As Sure as the Sun garnered critical acclaim from fourteen music critics ratings and reviews. David Jeffries of AllMusic rated the album four stars out of five, remarking that the release is "A superb, often stunning, debut." At CCM Magazine, Matt Conner rated the album a perfect five stars, writing that the release "is a beautiful triumphant album that will undoubtedly stand as this years favorites." Amanda Furbeck of Worship Leader rated the album four-and-a-half stars out of five, stating that the release comes with "an uplifting, light-hearted acoustic feel, gently blurring the lines between light pop and country styles" on which "features hope-filled vocals, a hint of country/bluegrass instrumentation, and pop-styled piano riffs." Chris Webb remarks for Cross Rhythms that "This is an album of variation, light and shade, grayscale and colour, a warm welcome into the world of Elllie Holcomb."

At Indie Vision Music, Jonathan Andre rated the album four stars out of five, saying that "Each song, while not necessarily as pop or rock as many songs are on the radio, still speaks volumes of truths to us as we hear it." Kevin Davis of New Release Tuesday rated the album four-and-a-half stars out of five, writing that "This is truly a great album and a moving and prayerful worship experience" on which contains "captivating and catchy songs filled with inspirational lyrics." At Christian Music Review, Amanda Brogan rated the album four stars out of five, stating that Holcomb "shines" on "a wonderfully positive alternative for those who already enjoy the southern-styled genre and holds words of undeniable life even for those who would generally choose a different form of music." Joshua Andre of Christian Music Zine rated the album four-and-a-half stars out of five, calling this a "stellar effort, and near flawless arrangements of quality treasures" to behold.
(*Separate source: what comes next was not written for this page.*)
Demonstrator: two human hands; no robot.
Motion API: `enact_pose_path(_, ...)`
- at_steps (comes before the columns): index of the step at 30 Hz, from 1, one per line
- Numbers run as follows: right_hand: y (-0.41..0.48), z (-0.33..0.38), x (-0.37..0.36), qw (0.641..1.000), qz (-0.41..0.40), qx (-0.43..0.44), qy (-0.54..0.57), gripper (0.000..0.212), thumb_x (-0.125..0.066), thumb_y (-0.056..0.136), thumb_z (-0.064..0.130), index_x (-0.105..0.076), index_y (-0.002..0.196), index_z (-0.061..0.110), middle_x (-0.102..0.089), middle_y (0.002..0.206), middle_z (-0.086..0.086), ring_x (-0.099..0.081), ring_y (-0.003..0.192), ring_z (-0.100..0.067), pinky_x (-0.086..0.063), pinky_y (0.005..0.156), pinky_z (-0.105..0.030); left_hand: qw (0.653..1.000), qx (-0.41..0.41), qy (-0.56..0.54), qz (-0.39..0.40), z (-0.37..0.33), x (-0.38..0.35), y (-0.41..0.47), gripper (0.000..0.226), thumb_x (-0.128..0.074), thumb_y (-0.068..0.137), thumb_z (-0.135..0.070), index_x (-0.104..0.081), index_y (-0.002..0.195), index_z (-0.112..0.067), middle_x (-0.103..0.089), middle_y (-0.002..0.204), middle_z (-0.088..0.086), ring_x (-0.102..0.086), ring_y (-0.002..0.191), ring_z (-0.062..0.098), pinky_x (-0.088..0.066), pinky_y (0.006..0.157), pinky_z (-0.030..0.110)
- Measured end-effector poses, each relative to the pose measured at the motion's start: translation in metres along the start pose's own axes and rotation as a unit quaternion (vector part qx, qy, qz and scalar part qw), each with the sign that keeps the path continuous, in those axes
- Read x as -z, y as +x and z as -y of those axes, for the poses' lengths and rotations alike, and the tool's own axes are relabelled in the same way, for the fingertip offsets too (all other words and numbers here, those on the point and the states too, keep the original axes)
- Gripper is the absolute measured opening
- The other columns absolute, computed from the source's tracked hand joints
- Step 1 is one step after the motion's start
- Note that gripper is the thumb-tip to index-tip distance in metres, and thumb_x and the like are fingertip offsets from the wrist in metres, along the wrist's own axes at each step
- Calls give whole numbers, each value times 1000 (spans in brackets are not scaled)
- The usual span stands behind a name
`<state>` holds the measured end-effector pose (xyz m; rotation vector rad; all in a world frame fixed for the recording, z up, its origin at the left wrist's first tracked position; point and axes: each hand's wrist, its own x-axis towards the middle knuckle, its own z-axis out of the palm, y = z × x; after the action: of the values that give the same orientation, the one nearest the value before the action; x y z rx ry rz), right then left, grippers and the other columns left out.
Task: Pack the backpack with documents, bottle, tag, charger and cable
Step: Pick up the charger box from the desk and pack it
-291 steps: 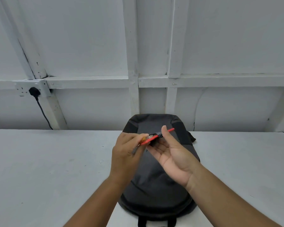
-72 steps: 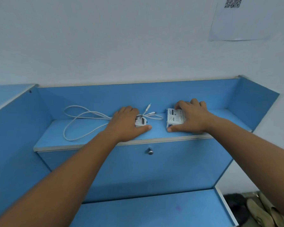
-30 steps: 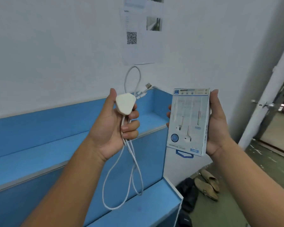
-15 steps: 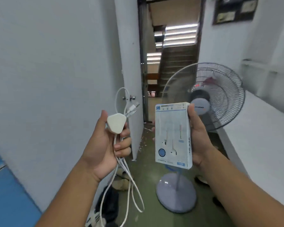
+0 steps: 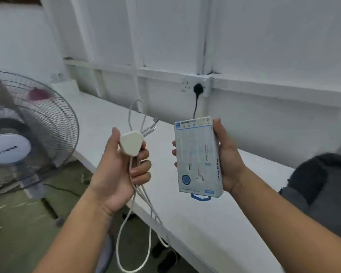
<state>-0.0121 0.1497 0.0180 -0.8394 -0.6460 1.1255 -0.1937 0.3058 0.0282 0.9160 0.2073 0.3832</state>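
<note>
Turning from the doorway has brought the backpack (image 5: 323, 194) on the tabletop (image 5: 185, 223) into view at right, left hand (image 5: 118, 172) gripping charger (image 5: 131, 142) and dangling cable (image 5: 134, 233), right hand (image 5: 226, 160) clasping a box (image 5: 198, 156); loops could snag the tabletop edge.

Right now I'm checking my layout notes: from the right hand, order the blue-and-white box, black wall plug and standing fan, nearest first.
1. Blue-and-white box, held in the right hand.
2. Black wall plug, above, on the wall.
3. Standing fan, far left.
</note>
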Motion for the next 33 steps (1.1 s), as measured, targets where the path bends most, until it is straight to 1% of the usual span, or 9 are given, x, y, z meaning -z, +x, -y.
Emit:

At Jesus Freak Hideout, they have three reviews on the album, and all were four stars out of five, from Jen Rose, Mark Geil and Roger Gelwicks. Rose states that the album is not one demanding "attention" nor a "groundbreaking" effort, however on the release Holcomb "uses [...] her raw writing material" to create tracks, which "have a way of gently sneaking into your heart after a while." Geil writes that due to the usage of a contemporary vocal style that could be a setback for the album, yet he notes "Few will be bothered by it, but the affectation is really unnecessary and seems to distract from the sweet purity in the vocal underneath. Regardless, this is one fine album!" Gelwicks says that "there is a sense of harmonic completeness that keeps the project afloat from beginning to end; it's rootsy and home-grown, but it's polished, attractive, and above all, worshipful."
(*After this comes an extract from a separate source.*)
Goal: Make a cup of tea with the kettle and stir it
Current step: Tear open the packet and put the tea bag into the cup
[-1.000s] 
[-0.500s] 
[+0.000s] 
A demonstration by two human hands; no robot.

Louder Than the Music's Jono Davies rated the album a perfect five stars, and according to him "There is a clean, fresh sound to these songs which make you feel this isn't just an artist copying another artist, this is Ellie singing her stories and her feelings on one amazing album." At Jesus Wired, Jessica Morris rated the album eight out of ten stars, affirming that Holcomb "does not disappoint" because the release contains "stunning vocal control and truthful lyrics". Timothy Yap at Hallels gave a positive review of the album, remarking that "Ultimately, there are songs that entertain and there are songs that transform via Scripture", and this release marks a rarity because the listener "will get both on one record." At The Sound Opinion, Andrew Greenhalgh gave a positive review of the album, noting that the album is not one that is revolutionary, but it is a release "that is warm and honest in every way".

Professional ratings
Review scores
| Source | Rating |
| AllMusic | Star |
| CCM Magazine | Star |
| Christian Music Review | Star |
| Christian Music Zine | Star Half star |
| Cross Rhythms | Star |
| Indie Vision Music | Star |
| Jesus Freak Hideout | Star |
| Jesus Wired | Star |
| Louder Than the Music | Star |
| New Release Tuesday | Star Half star |
| Worship Leader | Star Half star |

==Awards and accolades==
The album was No. 5 on the Worship Leaders Top 5 Community Funded and Indie Releases of 2014 list.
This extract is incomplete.